Factors pulling down textile exports
The textile sector has been performing badly and the wide range
of domestic factors impeding its revival, including continued
severe energy shortages and higher utility costs, combined with
a collapse in demand for Pakistani exports, mean that exports of
textile goods and services (on a national accounts basis) from
Pakistan.
The installed capacity in the Pakistani textile sector is
mainly dependent for its functioning on export orders coming in
mainly from the US and EU zones, and any recessionary trend in
these markets can have serious negative implications, which in
effect can lead to industry closures at home.
Due to prevailing power crisis and high interest rates, the
export of textile products has declined by 9.27% during the
first 10 months (July-April) of the current financial year,
making the achievement of the annual export target unlikely.
According to the data by Federal Bureau of Statistics the
exports of textiles group declined to $ 7.898 billion in
July-April period against $ 8.706 billion of the same period of
last fiscal year.
The government had set up $ 11 billion export target for the
textile sector in ongoing financial year but due to sluggish
growth of the economy, because of massive load shedding and high
rates on bank loans, the target is not likely to be achieved.
Heavy defaults on the Pakistani textile sector are on the
cards owing to various factors (global and domestic) that are
adversely affecting this industry. In Southern Punjab, 30 out of
a total of 50 textile mills have now closed down rendering
almost 100,000 workers jobless who were directly or indirectly
connected with these operations.
The textile sector instead retired its old debt or borrowed
nominal amount during the first nine months of the current
fiscal year. The latest State Bank data shows that the entire
textile sector borrowed only Rs 1.4 billion from July 2008 to
March 2009. It reflects extremely difficult situation for the
economic growth as the textile alone earns over 60% foreign
exchange for the country. Apart from the foreign exchange
earnings, the sector provides highest number of jobs and the
largest in the manufacturing sector.
The textile sector backbone of the economy seems to have
reached stagnant point as it has almost stopped borrowing from
the banks to run its machines. Pakistan has lost considerable
share of its export to USA and European markets during the
current financial year owing to host of reasons. Recently US
have given duty-free access to products of 15 countries, but no
concession has been granted to Pakistan.
The grant of duty-free status to Bangladesh, Sri Lanka and
Cambodia, which were Pakistan’s strong competitors in the export
of garments to the US, would seriously affect export of garments
from Pakistan and will lose market share in the US.
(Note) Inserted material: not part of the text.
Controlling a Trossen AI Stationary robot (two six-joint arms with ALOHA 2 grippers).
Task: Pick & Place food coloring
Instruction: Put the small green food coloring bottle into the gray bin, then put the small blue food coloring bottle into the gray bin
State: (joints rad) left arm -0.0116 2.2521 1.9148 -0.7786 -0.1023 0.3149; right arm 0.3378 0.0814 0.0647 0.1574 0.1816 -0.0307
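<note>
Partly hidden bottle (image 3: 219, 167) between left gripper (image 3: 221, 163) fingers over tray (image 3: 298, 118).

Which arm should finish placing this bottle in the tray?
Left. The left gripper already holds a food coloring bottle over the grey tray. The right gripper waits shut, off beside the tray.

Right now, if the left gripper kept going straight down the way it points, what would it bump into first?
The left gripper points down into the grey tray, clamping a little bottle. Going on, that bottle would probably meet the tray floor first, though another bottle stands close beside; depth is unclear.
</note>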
The country is in the grip of uncertainty in respect of its
security and integrity which has adversely affected its economic
performance and living of the people. Pakistan's economic
performance is deteriorating month to month mainly due to
uncertain political conditions and escalating domestic War
against terrorism.
There is no doubt that the main driving force of our economy
is the textile sector and its performance has been down graded
on account of international factors such as global recession and
internal factors such as power shortage, high interest rates,
increasing operating cost and poor law and order situation.